Pero no. Ha dejado al mando de la Capitanía a dos que ya conocíamos y a los que, en muchas veces, no elogiamos los suficiente. No han nacido en Canarias, pero no hace falta. Me representan, nos representan.

Hablo por supuesto de Aitor Sanz y de Carlos Ruiz. El mismo Shashoua reconocía asombrado tras el partido de Huesca en los micrófonos de Cope, que el defensa era un ejemplo para los jóvenes, “es increíble con… ¿36 años tiene? ¡38! Y siguiendo con 13 puntos, es un líder”. La exhibición de carácter del granadino durante el partido, erigiéndose en el jefe de la defensa pese la brecha en la cabeza, es de las que te ganan el corazón. Por supuesto, no ha sido la única. Pocas veces me alegré más de que un futbolista blanquiazul fuera protagonista de un derbi como en 2019, cuando ese mismo carácter propició la remontada ante los amarillos en el Heliodoro, con gol incluido.
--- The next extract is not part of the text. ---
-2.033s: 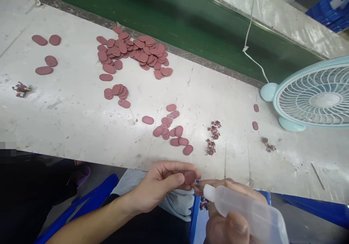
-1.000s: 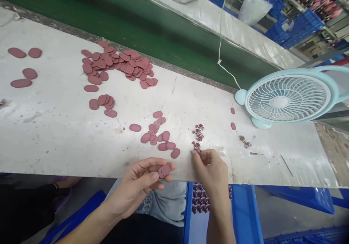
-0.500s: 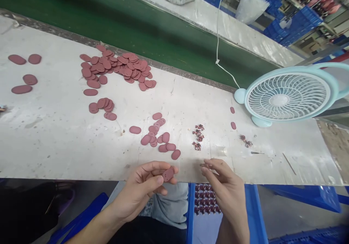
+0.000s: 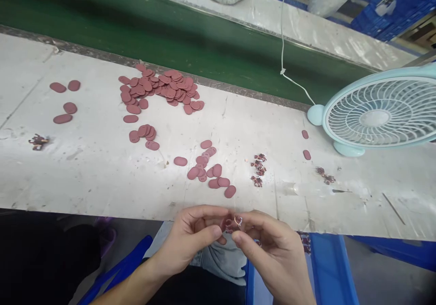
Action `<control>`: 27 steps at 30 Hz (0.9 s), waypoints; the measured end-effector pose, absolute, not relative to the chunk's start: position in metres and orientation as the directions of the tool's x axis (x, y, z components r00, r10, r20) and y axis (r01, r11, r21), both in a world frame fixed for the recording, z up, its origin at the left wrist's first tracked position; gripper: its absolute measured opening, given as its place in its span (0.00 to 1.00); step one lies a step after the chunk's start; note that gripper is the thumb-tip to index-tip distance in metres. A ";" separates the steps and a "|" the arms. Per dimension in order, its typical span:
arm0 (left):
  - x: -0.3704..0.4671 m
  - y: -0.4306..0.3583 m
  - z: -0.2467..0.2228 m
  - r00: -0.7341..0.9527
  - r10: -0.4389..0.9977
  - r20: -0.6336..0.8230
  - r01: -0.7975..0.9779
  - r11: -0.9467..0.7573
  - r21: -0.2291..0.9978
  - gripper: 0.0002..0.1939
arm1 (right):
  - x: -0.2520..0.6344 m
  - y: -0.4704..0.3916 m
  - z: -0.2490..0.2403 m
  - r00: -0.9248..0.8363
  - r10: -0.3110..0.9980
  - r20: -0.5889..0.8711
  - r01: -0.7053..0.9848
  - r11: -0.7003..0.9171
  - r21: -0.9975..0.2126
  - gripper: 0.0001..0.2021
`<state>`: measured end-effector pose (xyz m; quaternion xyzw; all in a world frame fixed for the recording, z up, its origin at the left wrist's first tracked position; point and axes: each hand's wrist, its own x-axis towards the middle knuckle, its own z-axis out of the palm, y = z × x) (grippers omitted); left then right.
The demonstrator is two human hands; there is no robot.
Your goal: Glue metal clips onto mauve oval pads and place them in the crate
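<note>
Over the table's front edge, my left hand (image 4: 189, 239) pinches a maroon oval disc (image 4: 224, 225), which shows only in part between the fingers. My right hand (image 4: 274, 243) is closed on a small dark-red figure-like part with a pale curved edge (image 4: 238, 221), held right against the disc. Whether the two pieces are joined cannot be made out. Just beyond my hands lies a loose group of maroon oval discs (image 4: 201, 161). A short row of small dark-red parts (image 4: 258, 165) sits to its right.
A large heap of discs (image 4: 166, 87) lies at the table's back. On the right stands a light-blue fan (image 4: 374, 116) with a white cord (image 4: 296, 84). A thin stick (image 4: 393, 208) lies near the front edge. Below is a blue tray (image 4: 332, 264) of small parts.
My two hands have come together, bringing the small part from the right hand up to the disc in the left. The camera view has shifted a little to the left.
</note>
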<state>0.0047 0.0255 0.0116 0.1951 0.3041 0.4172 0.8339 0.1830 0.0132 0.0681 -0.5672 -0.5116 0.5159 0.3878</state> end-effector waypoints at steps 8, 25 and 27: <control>0.006 0.026 0.011 0.452 0.819 -0.355 -0.560 0.570 0.601 0.12 | 0.181 0.014 0.068 -0.033 0.975 -0.219 0.159 -0.212 -0.964 0.10; 0.009 0.029 0.018 0.422 0.872 -0.248 -0.611 0.476 0.633 0.06 | 0.180 0.011 0.059 -0.031 0.958 -0.286 0.032 -0.285 -0.958 0.07; 0.009 0.030 0.020 0.415 0.875 -0.250 -0.606 0.471 0.641 0.06 | 0.179 0.011 0.058 -0.032 0.961 -0.276 0.019 -0.275 -0.961 0.07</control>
De Aitor podríamos decir tanto de lo mismo. Tras superar una grave lesión de la que muchos pensamos que no saldría, sigue siendo el pulmón del equipo.

Con jugadores como ellos no necesitamos mirar el DNI, ni para ver la fecha ni el lugar de nacimiento. Se entregan como chavales, corren como el más joven, a veces se equivocan, como todos, pero, qué quieren que les diga. Siempre en mi equipo. Son de esos jugadores que tienen que tener cabida en la plantilla hasta que realmente llegue alguien que demuestre que ya no tienen lugar en el once. Y luego, por favor, que al club no se le ocurra prescindir de ellos.  Ya sé que hay muchos que se han erigido en repartidores de carnés blanquiazules. Pero ni a Carlos ni a Aitor les hace falta. Tienen sangre blanquiazul, han demostrado con creces que hay jugadores que no necesitan ser isleños para representar estos colores con orgullo, para convertirse en símbolos de este club, para que sean ídolos de la afición, para ser dignos del brazalete de capitán. Cuando juegan son un ejemplo, cuando no, también, siempre remando a favor del equipo. Más jugadores como ellos, queridos directores deportivos, que con jugadores así es más fácil sacar pecho e inflarlo de orgullo. Haya o no resultados.